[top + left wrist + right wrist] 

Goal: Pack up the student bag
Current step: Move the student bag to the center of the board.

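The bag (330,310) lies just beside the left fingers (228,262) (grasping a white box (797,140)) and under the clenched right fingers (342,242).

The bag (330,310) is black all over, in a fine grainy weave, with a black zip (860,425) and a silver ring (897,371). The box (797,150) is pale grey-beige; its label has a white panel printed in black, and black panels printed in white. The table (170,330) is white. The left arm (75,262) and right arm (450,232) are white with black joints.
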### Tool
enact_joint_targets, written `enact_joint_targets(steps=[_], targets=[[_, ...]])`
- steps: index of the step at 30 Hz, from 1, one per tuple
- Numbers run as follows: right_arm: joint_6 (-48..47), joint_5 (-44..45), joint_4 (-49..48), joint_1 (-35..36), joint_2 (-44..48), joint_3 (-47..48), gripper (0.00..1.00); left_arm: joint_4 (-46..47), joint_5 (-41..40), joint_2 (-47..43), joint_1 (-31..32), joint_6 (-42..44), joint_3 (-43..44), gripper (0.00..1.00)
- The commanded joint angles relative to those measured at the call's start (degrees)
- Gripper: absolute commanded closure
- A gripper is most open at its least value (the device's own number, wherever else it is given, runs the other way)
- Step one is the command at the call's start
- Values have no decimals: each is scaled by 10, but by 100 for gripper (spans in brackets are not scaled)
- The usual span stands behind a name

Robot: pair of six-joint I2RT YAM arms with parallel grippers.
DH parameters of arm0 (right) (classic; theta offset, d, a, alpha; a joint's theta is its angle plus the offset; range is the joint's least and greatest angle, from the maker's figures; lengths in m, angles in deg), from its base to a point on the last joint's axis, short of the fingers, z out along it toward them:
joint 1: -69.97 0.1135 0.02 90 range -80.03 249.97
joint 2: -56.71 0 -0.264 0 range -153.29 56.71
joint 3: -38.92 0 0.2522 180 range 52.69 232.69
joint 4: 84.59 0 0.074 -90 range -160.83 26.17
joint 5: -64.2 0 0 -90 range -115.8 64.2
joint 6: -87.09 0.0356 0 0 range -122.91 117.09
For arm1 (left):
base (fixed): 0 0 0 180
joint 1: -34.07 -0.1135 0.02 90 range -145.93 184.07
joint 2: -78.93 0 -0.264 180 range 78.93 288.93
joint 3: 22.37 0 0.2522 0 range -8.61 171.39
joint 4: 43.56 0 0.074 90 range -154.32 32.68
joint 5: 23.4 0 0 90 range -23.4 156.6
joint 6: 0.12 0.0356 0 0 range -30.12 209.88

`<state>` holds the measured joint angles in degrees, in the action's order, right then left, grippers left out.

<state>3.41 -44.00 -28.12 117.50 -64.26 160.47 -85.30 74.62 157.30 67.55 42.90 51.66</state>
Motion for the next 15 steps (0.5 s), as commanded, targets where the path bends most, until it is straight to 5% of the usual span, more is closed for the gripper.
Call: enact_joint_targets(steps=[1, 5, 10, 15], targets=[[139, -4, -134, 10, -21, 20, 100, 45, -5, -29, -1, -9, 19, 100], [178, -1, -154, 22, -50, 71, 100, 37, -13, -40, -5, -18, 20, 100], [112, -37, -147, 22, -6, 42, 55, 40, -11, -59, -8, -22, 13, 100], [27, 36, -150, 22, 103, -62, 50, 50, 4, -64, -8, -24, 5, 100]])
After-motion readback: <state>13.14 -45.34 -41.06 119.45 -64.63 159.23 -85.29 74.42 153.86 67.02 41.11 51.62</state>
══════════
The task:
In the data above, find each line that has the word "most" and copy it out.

Solution to the exercise:
- A gripper is most open at its least value (the device's own number, wherever else it is given, runs the other way)
Motion for the next 15 steps (0.5 s), as commanded, targets where the path bends most, until it is straight to 5% of the usual span, more is closed for the gripper.

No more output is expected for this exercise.